LightweightDirectoryAccessProtocol is a centralized user management system. Imagine that when multiple services such as redmine and gitlab are built in an enterprise, it is very troublesome to re-open an account and it is not conducive to management. LDAP provides a unified interface for user management. Its backend is equivalent to a database, which is stored as a directory tree and a file, so that it does not need to depend on any database. Lightweight Directory Access Protocol is a centralized user management system.
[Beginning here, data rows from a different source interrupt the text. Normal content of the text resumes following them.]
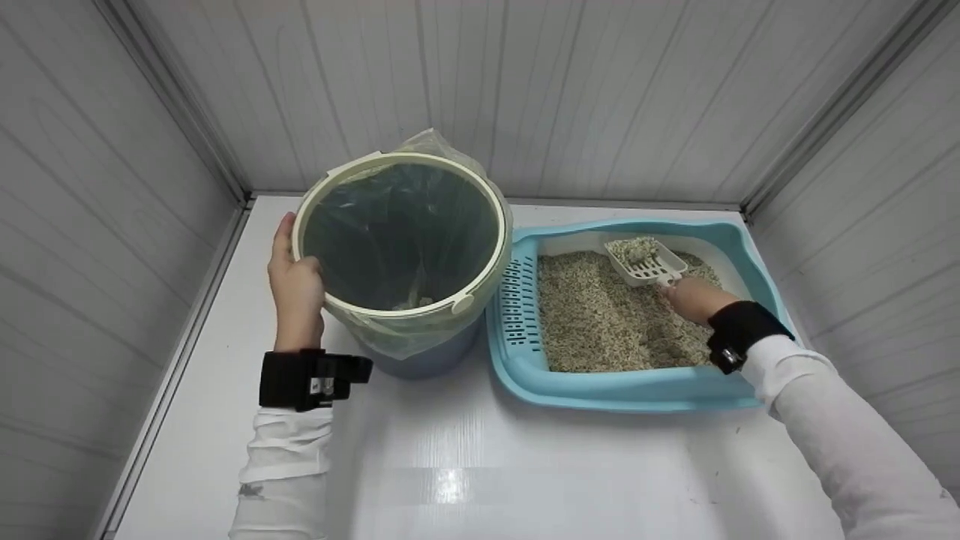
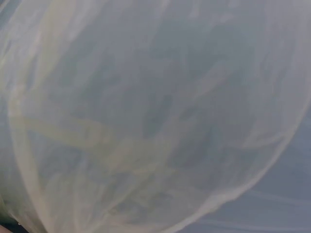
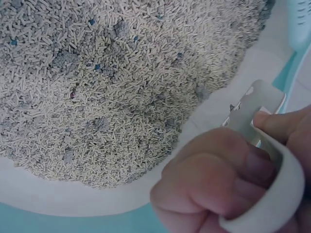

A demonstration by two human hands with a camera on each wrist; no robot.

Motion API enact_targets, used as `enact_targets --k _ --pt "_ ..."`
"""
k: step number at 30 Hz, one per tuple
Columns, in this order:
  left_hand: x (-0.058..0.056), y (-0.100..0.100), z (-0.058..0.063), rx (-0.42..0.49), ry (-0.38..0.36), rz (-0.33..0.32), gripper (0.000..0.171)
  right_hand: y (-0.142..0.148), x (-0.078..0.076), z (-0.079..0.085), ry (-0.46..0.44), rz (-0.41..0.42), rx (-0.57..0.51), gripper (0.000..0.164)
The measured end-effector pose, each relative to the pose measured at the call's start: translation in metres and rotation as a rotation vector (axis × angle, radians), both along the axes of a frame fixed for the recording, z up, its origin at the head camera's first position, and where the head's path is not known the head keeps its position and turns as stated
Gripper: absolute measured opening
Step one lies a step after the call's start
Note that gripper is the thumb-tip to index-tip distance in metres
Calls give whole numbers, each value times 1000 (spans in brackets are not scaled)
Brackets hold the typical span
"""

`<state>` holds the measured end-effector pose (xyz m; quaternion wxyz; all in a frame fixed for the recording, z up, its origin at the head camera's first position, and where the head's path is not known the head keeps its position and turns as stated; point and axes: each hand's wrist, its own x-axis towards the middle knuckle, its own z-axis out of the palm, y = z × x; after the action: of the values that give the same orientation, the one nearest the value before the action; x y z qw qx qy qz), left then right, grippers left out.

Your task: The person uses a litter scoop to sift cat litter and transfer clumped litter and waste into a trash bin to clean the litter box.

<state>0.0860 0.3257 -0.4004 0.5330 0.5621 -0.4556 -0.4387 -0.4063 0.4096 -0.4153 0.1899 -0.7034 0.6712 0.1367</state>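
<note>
At the left, my left hand (image 1: 296, 296) grips the side of a round trash bin (image 1: 439, 358), its thumb at the cream rim ring (image 1: 491, 274). A thin translucent yellowish bag (image 2: 155, 97) lines the bin and hangs over its outside, filling most of the left wrist view. A few small pale bits lie at the bin's bottom. My right hand (image 1: 697, 298) holds a white slotted litter scoop (image 1: 661, 268) by its handle (image 3: 291, 191). Pale cat litter (image 1: 636, 249) sits in the scoop, above the far part of a blue litter box (image 1: 630, 396).
Beige pellet litter (image 3: 107, 92) with a few blue specks covers much of the box floor. A slotted blue step (image 1: 517, 300) forms the box's left end, close beside the bin. Both stand on a white table (image 1: 480, 465), with grey panel walls (image 1: 600, 97) behind and at the sides.
</note>
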Motion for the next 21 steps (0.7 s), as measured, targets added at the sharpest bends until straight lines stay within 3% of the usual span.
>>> enact_targets --k 2,5,15,21 --pt "0 0 0 0 5 2 75 4 -2 1 -62 -78 -12 47" --pt "0 0 0 2 10 1 75 13 -4 1 -107 -122 -41 45" --pt "-1 -1 1 10 5 4 75 43 0 -5 -237 -208 -247 58" --pt "-1 0 3 16 -15 10 76 48 3 -10 -301 -256 -341 50"
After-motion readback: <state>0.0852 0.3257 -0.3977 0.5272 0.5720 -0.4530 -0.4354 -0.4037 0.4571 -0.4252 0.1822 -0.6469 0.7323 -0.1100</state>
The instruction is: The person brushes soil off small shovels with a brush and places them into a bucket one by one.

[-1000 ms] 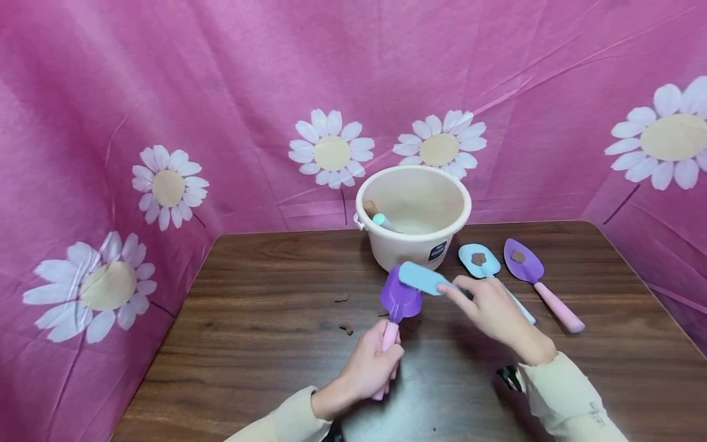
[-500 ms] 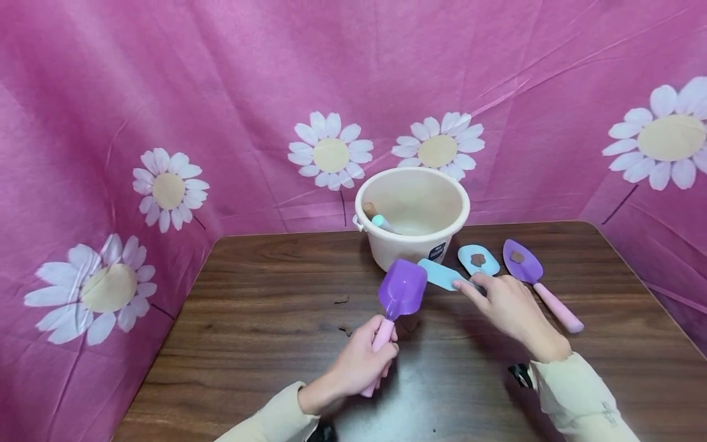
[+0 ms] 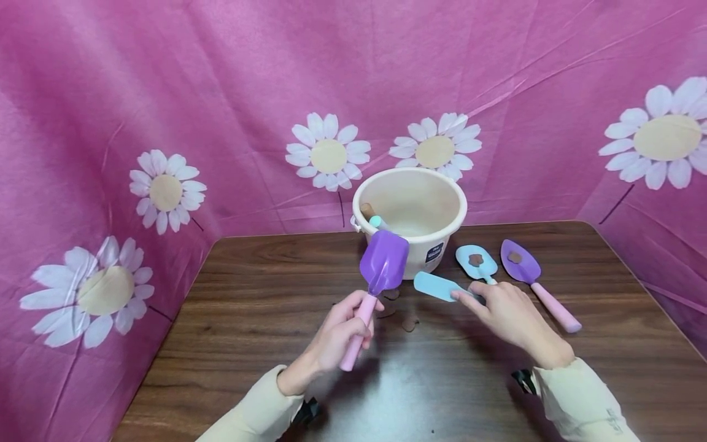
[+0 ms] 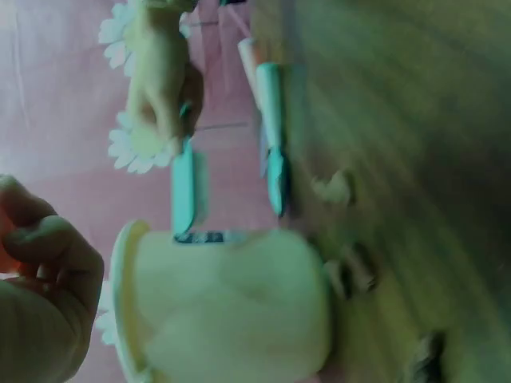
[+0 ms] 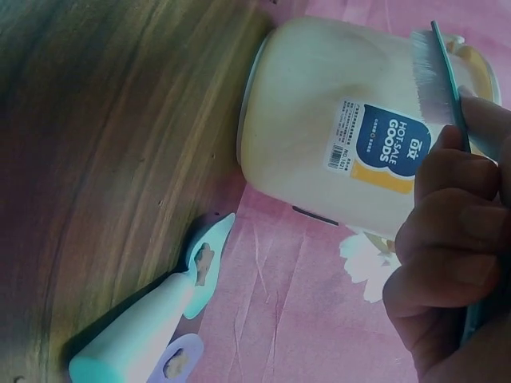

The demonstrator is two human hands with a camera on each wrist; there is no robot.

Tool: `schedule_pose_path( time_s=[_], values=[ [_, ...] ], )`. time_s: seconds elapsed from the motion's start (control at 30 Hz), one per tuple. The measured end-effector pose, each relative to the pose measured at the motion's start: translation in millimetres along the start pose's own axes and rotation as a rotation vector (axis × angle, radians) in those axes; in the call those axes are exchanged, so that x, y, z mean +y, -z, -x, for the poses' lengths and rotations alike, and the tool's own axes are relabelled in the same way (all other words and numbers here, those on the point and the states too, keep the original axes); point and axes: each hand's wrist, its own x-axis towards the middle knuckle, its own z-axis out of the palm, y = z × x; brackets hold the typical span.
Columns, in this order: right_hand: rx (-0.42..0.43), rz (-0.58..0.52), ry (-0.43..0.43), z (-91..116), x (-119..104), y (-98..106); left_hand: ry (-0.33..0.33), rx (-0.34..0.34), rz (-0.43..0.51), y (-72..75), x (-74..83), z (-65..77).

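My left hand (image 3: 338, 334) grips the pink handle of a purple toy shovel (image 3: 385, 261). Its blade is raised and overlaps the front of the cream bucket (image 3: 422, 264) in the head view. My right hand (image 3: 508, 316) holds a light blue brush (image 3: 436, 286) by its handle, right of the shovel and apart from it. Pale bristles show under the brush (image 5: 435, 76) in the right wrist view. Several curled brown flakes (image 3: 410, 323) lie on the table in front of the bucket.
Right of the bucket lie a light blue shovel (image 3: 488, 269) and a purple trowel (image 3: 530, 268), each bearing a brown piece. Inside the bucket lean a brown-ended stick (image 3: 367, 212) and a mint-tipped one (image 3: 377, 222). Pink flowered cloth (image 3: 248, 92) hangs behind the wooden table (image 3: 248, 294).
The brush has come away from the purple shovel's blade, moving right, then lower. My left hand has moved left and up with the shovel, whose blade now overlaps the bucket.
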Motion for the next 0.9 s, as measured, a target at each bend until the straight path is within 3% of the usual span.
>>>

Imagine that when multiple services such as redmine and gitlab are built in an enterprise, it is very troublesome to re-open an account and it is not conducive to management. LDAP provides a unified interface for user management. Its backend is equivalent to a database, which is stored as a directory tree and a file, so that it does not need to depend on any database.
Record the process of configuring the LDAP client on Ubuntu 14.04.
sudo apt-get install ldap-utils ldap-auth-client libnss-ldap libpam-ldap
During the installation process, the following information is displayed: ldap server address, base dc, etc,Save the information in/etc/ldap. conf.You can use dpkg-reconfigure ldap-auth-config to reconfigure the configuration, where:
Lda address format ldap: // 192.168.x.x: 389 Distinguished name of the search base: is the root of your directory tree. For example, if my directory is dc = navinfo, dc = comLDAP version to use: 3 Make local root Database admin: YesDoes the LDAP database require login? NoLDAP account for root: the admin account created when the LDAP server is installed. my options are cn = admin, dc = navinfo, dc = comLDAP root account password:
Modify the/etc/nsswitch. conf file, add the ldap login mode, and search the order of the system to check your local passwd file before querying the LDAP server.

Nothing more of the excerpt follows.